Analysis by Bloomberg New Energy Finance, announced today by Ed Miliband, confirms anecdotal evidence from REA members that prolonged uncertainty in renewable power policy has slowed the investment pipeline [1]. This follows a recent report from Ernst & Young which showed that the wider power sector is now seeing its pipeline slow [2].

The BNEF analysis looks at when final investment decisions are taken. Activity reached a peak in 2009 and has dropped drastically since then. Projects typically start construction a couple of years later, meaning that fewer projects are due to come on-stream in coming years.

The REA has warned about the dangers of a serious investment hiatus given the prolonged EMR/Energy Bill process, where key details on the mechanism for supporting renewable power have yet to be determined. The proposal to close the RO to new entrants in 2017 is unhelpful as many projects and developers require time horizons beyond five years. The widely reported recent political disagreements have also unnerved investors.
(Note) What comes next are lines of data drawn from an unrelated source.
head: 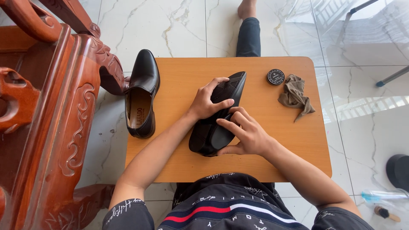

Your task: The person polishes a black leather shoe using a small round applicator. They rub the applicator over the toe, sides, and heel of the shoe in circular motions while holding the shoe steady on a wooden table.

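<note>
A black leather shoe [228,91] lies sole-up on the small wooden table [298,145], its toe pointing away from me. My left hand [208,102] grips it across the middle of the sole. My right hand [245,134] presses on the heel end, fingers spread over the dark leather. The matching black shoe [142,91] stands upright at the table's left edge, opening facing up. A round black polish tin [275,76] and a crumpled brown cloth [295,96] lie at the table's far right.
A carved red-brown wooden chair [51,115] stands close on the left. White marble floor surrounds the table. A small brush [385,213] and a clear bottle [383,196] lie on the floor at lower right, beside a dark round object [398,170].
</note>
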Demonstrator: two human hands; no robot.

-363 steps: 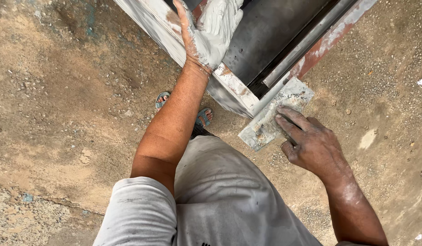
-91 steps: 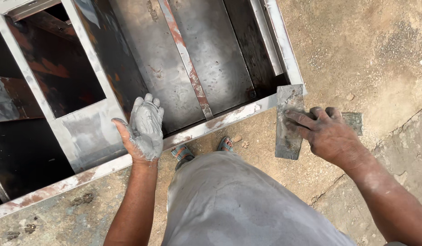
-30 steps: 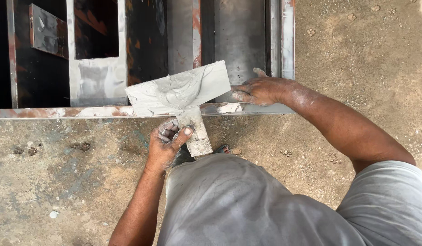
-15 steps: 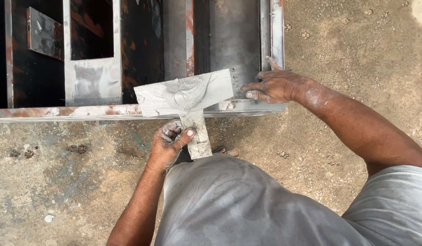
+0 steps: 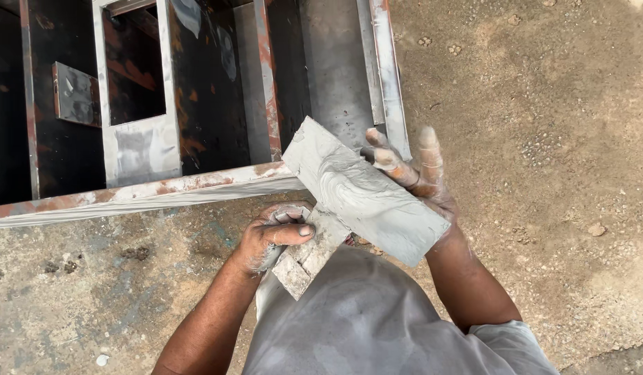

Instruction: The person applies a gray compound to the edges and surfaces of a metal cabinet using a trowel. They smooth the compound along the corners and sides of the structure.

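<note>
A rusty steel frame (image 5: 196, 184) is lying on the dirt ground (image 5: 543, 139), and just below its near rail a grey, putty-smeared board (image 5: 366, 191) (tilted) is hovering; the left hand (image 5: 273, 239) is clamping the board's handle (image 5: 304, 260), while the right hand (image 5: 418, 173), fingers spread, is supporting its far edge

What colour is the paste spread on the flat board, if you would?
Grey paste, smeared in swirls; seen in the head view.
</note>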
REA Chairman Martin Wright comments:

“These figures illustrate that capital is voting with its feet. The last few years has seen renewables emerge as a serious contender. Costs are falling, supply chains are gearing up and renewable energy is no longer a cottage industry.

“The UK must capitalise on this, and can’t afford to lose momentum. It is essential that swift, clear decisions are implemented by a Government united in the objective of keeping the lights on whilst sticking to its climate change objectives. That’s what it said it would do and what the Energy Bill must deliver.”
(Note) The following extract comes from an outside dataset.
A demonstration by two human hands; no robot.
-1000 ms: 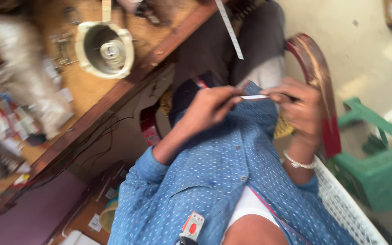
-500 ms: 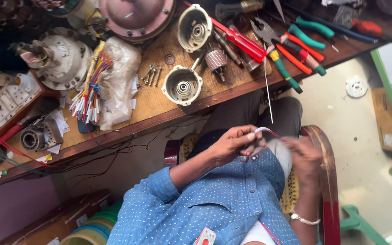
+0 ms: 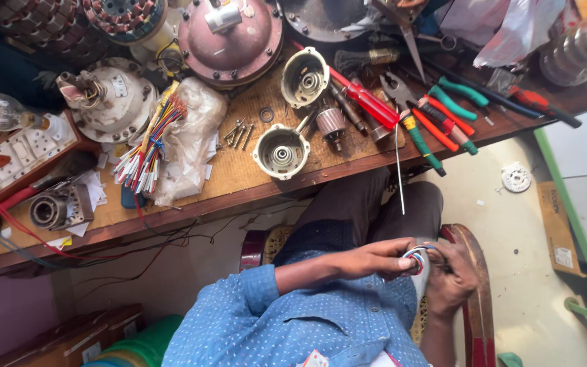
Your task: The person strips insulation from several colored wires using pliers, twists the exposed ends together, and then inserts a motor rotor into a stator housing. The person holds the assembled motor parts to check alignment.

The REA is particularly concerned about generators’ ability to sell their electricity under the new regime. In order to be financially viable under the new “Contracts for Difference”, generators must achieve the “reference price” for their power sales. Evidence suggests this is unlikely to be achieved in the UK’s illiquid power market. Unless the route to market is clear and assured, it will be difficult to see how projects can proceed.

Gaynor Hartnell, Chief Executive of the REA said:

“The renewable power industry has shown real willingness to work with DECC on the complex agenda of reorienting our electricity system towards low-carbon generation. Bloomberg’s analysis shows DECC now needs to listen very carefully to what the renewable power industry is saying and not take final EMR decisions that expose renewable power to excessive risk and uncertainty.

“It is essential that there are enabling powers in the Energy Bill for a solution which guarantees renewables generators can sell their power at the reference price and that the details are worked up in order that a mechanism can be implemented if, as we anticipate, it proves necessary.

“We also want to see an increase to the maximum size threshold for small scale feed in tariffs. It is also important that smaller investors have an appropriate and accessible support mechanism.”

A group of independent generators have worked up a proposal which guarantees that generators will be able to achieve the full strike price for their power, and this will be demonstrated to REA members shortly.